Materials and Methods

KmerFreqCalc Detailed Description

We developed KmerFreqCalc¹, an implementation of the algorithm that calculates k-mer frequencies of the metagenomic assembled contigs, from which the cosine distance between the paired samples is estimated (Figure 1A). In detail, given a specific k-mer length (also called k-mer size, abbreviated as “k” hereafter), the frequencies of forward and reverse complementary sequences of all possible k-mers are used to maximumly characterize the assembled contigs, and then the cosine distance between the samples were calculated based on the actual k-mer frequency vectors as previously described (Qi et al., 2004; Choi et al., 2019).

FIGURE 1

Figure 1. KmerFreqCalc workflow and the data description. (A) The overview of the KmerFreqCalc workflow: (1) calculating the k-mer frequencies of each samples, (2) computing the distance between paired samples. (B) Two published metagenomic datasets including samples from wild giant pandas. The figure about partition of three stages and four food categories during 1 year in Qinling Mountains was adapted from “Seasonal variation in nutrient utilization shapes gut microbiome structure and function in wild giant pandas” (Wu et al., 2017) with permission. Above the time line is the four food categories. Below the time line is the three stages, in which the leaf, shoot, and transition stages are shown in green, orange, and gray, respectively.

Data Description

Two recently published datasets have been analyzed in this study (Figure 1B and Supplementary Table S1).

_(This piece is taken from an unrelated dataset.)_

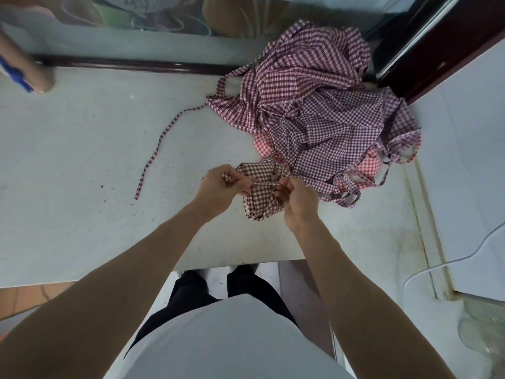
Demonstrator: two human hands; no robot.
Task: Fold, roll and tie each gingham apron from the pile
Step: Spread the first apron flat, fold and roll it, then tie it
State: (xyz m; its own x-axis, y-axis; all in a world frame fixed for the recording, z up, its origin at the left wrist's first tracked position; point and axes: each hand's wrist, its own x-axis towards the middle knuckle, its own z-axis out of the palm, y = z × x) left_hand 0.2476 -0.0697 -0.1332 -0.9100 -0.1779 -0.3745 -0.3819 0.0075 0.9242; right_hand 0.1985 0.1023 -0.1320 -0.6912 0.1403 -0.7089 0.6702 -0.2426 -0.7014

Qinling Dataset (QIN Dataset)

The WMGS reads of the giant pandas living in the Qinling Mountains were downloaded from the GSA database² under bioproject accession no. PRJCA000366, including 27 samples from 6 individuals (Wu et al., 2017). The fecal samples were collected by tracking the GPS-collared giant pandas in 2012 and 2013. Based on feeding behavior and diet, three forage stages were identified: the leaf stage (11 samples), shoot stage (10 samples), and the transition stage (6 samples). From January to May, giant pandas feed on Bashania fargesii (abbreviated as Bfa hereafter) leaves at low elevations. From May to July, they switch to Bfa shoots. In the middle of July, when Bfa shoots grow too crude, giant pandas feed on Fargesia qinlingensis (abbreviated as Fqi hereafter) shoots at higher elevations. For a short period in August, they eat Fqi leaves, then descend to feed on Bfa leaves again until December.

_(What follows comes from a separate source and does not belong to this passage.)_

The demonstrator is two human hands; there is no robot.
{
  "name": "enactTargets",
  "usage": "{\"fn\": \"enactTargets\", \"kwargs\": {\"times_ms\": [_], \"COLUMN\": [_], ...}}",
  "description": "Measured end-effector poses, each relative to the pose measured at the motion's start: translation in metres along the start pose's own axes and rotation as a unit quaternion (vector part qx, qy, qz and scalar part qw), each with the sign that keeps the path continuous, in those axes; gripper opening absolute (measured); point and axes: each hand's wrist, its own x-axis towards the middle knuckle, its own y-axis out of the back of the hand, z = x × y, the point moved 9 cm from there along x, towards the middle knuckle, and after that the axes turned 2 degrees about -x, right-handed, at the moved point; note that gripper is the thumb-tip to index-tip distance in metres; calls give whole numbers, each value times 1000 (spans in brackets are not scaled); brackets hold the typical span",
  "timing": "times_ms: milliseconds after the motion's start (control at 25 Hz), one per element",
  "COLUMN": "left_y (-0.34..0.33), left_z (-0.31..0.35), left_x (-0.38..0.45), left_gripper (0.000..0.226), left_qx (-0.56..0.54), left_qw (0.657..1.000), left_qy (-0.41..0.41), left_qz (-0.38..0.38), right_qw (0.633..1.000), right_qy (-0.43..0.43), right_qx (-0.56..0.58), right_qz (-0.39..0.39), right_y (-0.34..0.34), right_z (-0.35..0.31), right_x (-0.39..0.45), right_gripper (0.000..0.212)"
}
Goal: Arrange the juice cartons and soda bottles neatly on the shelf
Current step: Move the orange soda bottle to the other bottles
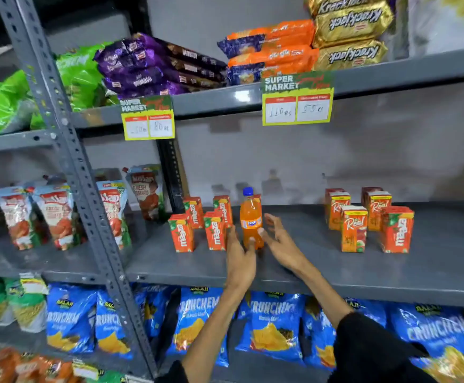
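Note:
An orange Fanta soda bottle (250, 217) with a blue cap stands upright on the grey middle shelf (322, 266). My left hand (240, 258) grips its lower part, thumb across the front and fingers on its left side. To the bottle's right, my right hand (279, 240) is spread, with its thumb at the bottle's side. Several orange Maaza juice cartons (215, 230) stand in two rows just left of the bottle. Further right stands another group of Real cartons (353, 229) and one Maaza carton (396, 229).
Tomato sauce pouches (56, 214) fill the neighbouring bay behind a grey perforated upright (87, 194). Biscuit packs (275, 51) and price tags (297, 100) sit on the shelf above. Blue Crunchem snack bags (275, 324) lie below. Bare shelf lies between bottle and right cartons.

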Motion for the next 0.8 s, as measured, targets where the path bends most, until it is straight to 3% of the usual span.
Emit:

Illumina Genome Analyzer was used for metagenomic shotgun sequencing (Wu et al., 2017). The WMGS reads were quality filtered with Trimmomatic (Bolger et al., 2014) with parameters ILLUMINACLIP: TruSeq2-PE.fa:2:30:12:1:true LEADING:3 TRAILING:3 MAXINFO:40:0.996 MINLEN:36, and then filtered with host genome data to facilitate the removal of the host sequence. The generated clean reads were assembled to generate long contig sequences with MegaHIT (Li D. et al., 2015).

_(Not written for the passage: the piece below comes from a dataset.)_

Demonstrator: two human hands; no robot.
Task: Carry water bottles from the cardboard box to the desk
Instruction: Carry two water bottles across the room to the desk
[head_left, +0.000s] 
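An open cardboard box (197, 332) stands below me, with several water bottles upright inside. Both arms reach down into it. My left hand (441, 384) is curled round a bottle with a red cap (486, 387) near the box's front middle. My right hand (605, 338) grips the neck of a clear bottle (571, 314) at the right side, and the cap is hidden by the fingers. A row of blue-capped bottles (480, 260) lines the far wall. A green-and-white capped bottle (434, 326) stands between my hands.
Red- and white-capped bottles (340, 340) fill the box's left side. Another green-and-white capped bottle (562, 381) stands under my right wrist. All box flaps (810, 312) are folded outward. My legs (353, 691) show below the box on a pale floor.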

Xiaoxiangling Dataset (XXL Dataset)

The WMGS assembled contigs of bamboo-eating pandas in Xiaoxiangling Mountains were downloaded from figshare at https://doi.org/10.6084/m9.figshare.6303713, including 22 samples (Zhu et al., 2018). Sixteen fresh fecal samples from giant pandas and 6 from red pandas (Ailurus fulgens) were collected from 2012 to 2016. The dominant compositions of the fresh feces (leaves, stems, or shoots from Bashania spanostachya and Yushania lineolata) were recorded. Nine out of the 16 giant panda samples were from 4 GPS-collared individuals translocated to this mountain [Luxin (LX), Zhangxiang (ZX), Taotao (TT), and Huajiao (HJ)].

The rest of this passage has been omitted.